# ACTION ITEM:
Your reply should consist solely of the lines from the start of the material below through the line containing "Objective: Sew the", reproduced exactly.

# MATERIAL PROVIDED:
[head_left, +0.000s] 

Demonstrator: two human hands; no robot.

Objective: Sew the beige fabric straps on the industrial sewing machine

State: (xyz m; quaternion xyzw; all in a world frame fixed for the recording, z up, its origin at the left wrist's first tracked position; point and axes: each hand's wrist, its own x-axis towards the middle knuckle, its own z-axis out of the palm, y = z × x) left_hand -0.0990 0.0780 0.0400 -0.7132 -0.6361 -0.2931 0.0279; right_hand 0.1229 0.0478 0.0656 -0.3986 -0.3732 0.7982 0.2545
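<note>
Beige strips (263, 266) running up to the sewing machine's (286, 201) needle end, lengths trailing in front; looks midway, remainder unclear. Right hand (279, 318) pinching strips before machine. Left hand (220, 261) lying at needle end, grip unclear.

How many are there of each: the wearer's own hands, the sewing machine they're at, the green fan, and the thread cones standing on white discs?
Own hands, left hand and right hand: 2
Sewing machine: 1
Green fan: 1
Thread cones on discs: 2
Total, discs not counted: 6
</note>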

# ANSWER TO THE PROBLEM:
[head_left, +0.000s] 

Demonstrator: two human hands; no robot.

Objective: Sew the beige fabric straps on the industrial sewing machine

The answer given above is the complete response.